Divestiture reinforces PPG focus on coatings, specialty products


PITTSBURGH, Sept. 13, 2007 – PPG Industries (NYSE: PPG) has signed an agreement with Platinum Equity of Beverly Hills, Calif., under which the company would divest its automotive original equipment manufacture (OEM) glass and automotive replacement glass (ARG) and services businesses. The total sales price for the businesses being divested is approximately $500 million before minority interest. The transaction is expected to result in a slight book gain upon closing and charges to income totaling $0.20 to $0.25 per share to be recorded over the next few quarters.

Under the terms of the agreement, an affiliate of Platinum Equity will acquire the businesses’ assets. Completion of the transaction is expected in the fourth quarter and is subject to customary closing conditions, including receipt of required regulatory approvals.

“This transaction is a significant milestone in PPG’s continued transformation to focus on coatings and specialty products, and it will significantly reduce PPG’s exposure to the U.S. automotive market,” said Charles E. Bunch, PPG chairman and chief executive officer. “This sale will also provide us with more resources to pursue profitable growth in coatings, aerospace, optical products and opportunities in Asia.”

Bunch added that the divestiture puts the auto glass businesses in a better position to compete by providing a strong platform from which they can maximize profitable growth.

“Moving ahead,” Bunch noted, “we will continue the strategic review our portfolio of businesses with the ongoing objectives of maximizing profitable growth, cash generation and shareholder value.”

The automotive OEM glass business unit supplies windshields, rear and side windows, sunroofs and assemblies for auto and truck manufacturers. The ARG and services business unit supplies and distributes replacement automotive glass products for use in the aftermarket. It also provides insurance claim services through its LYNX Services subsidiary, glass management software through its GTS subsidiary, and e-business solutions through its GLAXIS subsidiary.

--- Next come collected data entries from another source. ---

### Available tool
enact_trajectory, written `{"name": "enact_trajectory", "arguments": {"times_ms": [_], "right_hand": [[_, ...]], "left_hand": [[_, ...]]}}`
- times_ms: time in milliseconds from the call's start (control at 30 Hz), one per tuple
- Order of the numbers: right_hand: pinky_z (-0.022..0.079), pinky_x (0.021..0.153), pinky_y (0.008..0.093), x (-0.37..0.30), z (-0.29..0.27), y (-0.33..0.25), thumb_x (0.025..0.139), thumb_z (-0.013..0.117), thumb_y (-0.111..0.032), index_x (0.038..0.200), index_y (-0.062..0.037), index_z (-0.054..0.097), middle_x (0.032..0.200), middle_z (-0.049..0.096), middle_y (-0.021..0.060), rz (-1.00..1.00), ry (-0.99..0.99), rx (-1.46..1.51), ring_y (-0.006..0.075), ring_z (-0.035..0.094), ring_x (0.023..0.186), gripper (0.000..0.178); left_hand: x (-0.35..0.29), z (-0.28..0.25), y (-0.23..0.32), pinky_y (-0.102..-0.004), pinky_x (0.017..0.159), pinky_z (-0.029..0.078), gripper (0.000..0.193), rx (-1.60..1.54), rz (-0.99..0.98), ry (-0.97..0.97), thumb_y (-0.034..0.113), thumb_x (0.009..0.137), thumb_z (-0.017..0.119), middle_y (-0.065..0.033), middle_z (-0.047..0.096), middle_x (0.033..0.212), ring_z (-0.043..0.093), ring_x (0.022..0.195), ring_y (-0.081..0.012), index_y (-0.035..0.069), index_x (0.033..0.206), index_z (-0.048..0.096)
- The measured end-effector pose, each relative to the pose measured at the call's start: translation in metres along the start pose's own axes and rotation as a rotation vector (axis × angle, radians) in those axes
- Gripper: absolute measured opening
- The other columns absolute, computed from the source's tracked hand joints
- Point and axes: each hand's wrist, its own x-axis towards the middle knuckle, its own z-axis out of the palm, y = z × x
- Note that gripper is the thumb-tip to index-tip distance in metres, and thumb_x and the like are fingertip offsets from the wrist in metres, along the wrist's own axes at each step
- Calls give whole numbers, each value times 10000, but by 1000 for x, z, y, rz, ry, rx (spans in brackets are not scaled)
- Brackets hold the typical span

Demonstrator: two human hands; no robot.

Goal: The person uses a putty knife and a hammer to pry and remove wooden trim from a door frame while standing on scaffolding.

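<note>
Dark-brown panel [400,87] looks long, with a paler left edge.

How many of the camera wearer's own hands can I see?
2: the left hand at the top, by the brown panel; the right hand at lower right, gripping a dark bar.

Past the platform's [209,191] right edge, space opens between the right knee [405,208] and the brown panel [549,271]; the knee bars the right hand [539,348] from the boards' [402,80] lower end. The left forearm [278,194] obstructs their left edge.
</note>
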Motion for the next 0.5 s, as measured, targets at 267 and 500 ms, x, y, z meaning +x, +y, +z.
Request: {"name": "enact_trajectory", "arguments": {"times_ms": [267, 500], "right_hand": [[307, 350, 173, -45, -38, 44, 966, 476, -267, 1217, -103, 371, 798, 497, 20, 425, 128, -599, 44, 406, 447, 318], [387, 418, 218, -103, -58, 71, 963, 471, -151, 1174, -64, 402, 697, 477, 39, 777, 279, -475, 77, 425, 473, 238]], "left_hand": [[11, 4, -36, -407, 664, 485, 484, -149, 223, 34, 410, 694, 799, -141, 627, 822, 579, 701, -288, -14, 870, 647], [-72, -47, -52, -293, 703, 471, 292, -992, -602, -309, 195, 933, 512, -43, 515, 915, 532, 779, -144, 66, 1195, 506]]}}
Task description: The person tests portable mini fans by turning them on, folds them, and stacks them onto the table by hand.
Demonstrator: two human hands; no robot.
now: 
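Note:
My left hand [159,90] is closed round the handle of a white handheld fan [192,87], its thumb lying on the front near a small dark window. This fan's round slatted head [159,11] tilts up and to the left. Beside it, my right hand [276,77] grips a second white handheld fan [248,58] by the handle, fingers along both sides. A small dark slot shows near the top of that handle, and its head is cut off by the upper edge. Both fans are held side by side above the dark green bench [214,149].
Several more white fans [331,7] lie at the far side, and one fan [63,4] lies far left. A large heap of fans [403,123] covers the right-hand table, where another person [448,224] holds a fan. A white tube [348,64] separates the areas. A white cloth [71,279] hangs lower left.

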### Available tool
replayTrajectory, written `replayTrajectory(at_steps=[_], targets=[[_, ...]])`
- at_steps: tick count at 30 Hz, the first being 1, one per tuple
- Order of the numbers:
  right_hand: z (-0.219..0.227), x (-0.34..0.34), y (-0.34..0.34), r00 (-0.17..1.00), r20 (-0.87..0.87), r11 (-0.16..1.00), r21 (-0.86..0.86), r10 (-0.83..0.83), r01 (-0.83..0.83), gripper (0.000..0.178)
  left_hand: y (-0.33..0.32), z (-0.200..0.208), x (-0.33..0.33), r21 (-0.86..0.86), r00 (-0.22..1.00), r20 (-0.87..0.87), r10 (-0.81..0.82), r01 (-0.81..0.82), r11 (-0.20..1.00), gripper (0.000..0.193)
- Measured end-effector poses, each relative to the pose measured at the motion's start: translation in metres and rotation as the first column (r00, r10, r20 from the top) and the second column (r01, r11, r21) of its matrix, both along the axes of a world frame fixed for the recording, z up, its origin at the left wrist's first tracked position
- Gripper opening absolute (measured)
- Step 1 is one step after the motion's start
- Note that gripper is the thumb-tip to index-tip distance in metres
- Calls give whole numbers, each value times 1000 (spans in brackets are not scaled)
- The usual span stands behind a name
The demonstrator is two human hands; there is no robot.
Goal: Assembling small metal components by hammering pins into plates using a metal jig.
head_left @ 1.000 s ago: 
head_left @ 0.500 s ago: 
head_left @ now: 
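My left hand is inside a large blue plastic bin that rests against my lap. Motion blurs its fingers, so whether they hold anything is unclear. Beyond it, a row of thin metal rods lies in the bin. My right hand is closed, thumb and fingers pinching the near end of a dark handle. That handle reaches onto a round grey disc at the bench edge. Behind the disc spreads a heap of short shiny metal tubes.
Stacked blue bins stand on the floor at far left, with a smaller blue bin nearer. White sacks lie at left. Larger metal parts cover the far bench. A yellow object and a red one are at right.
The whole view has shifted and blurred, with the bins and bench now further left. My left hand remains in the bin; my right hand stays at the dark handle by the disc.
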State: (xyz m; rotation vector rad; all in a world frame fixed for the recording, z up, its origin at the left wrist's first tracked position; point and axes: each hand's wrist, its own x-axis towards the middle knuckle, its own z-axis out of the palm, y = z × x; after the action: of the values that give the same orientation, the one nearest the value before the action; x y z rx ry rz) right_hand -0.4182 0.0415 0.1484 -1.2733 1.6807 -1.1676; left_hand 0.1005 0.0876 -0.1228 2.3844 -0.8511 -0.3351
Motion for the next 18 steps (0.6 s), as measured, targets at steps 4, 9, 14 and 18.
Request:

The automotive glass businesses manufacture and fabricate automotive glass products in nine North American plants located in Berea, Ky.; Creighton, Meadville and Tipton, Pa.; Crestline, Ohio; Evansville, Ind.; Evart, Mich.; and Hawkesbury and Oshawa, Ont., Canada. In addition, there are nine satellite parts assembly plants, and there are LYNX Services claims management centers in Fort Myers, Fla., and Paducah, Ky. Combined, the businesses employ approximately 4,400 people.

About PPG
Pittsburgh-based PPG is a global supplier of industrial coatings, applied coatings, specialty chemicals, commodity chemicals and glass. The company employs nearly 34,000 people and has 125 manufacturing facilities and equity affiliates in more than 25 countries. Sales in 2006 were $11 billion. PPG shares are traded on the New York and Philadelphia stock exchanges (symbol: PPG). For more information, visit www.ppg.com.

About Platinum Equity
Platinum Equity is a global M&A&O® firm specializing in the merger, acquisition and operation of companies that provide services and solutions to customers in a broad range of business markets, including information technology, telecommunications, industrials, logistics, manufacturing and entertainment distribution. Since its founding in 1995 by Tom Gores, Platinum Equity has completed more than 70 acquisitions with more than $17 billion in aggregate annual revenue at the time of acquisition. For more information, visit www.platinumequity.com.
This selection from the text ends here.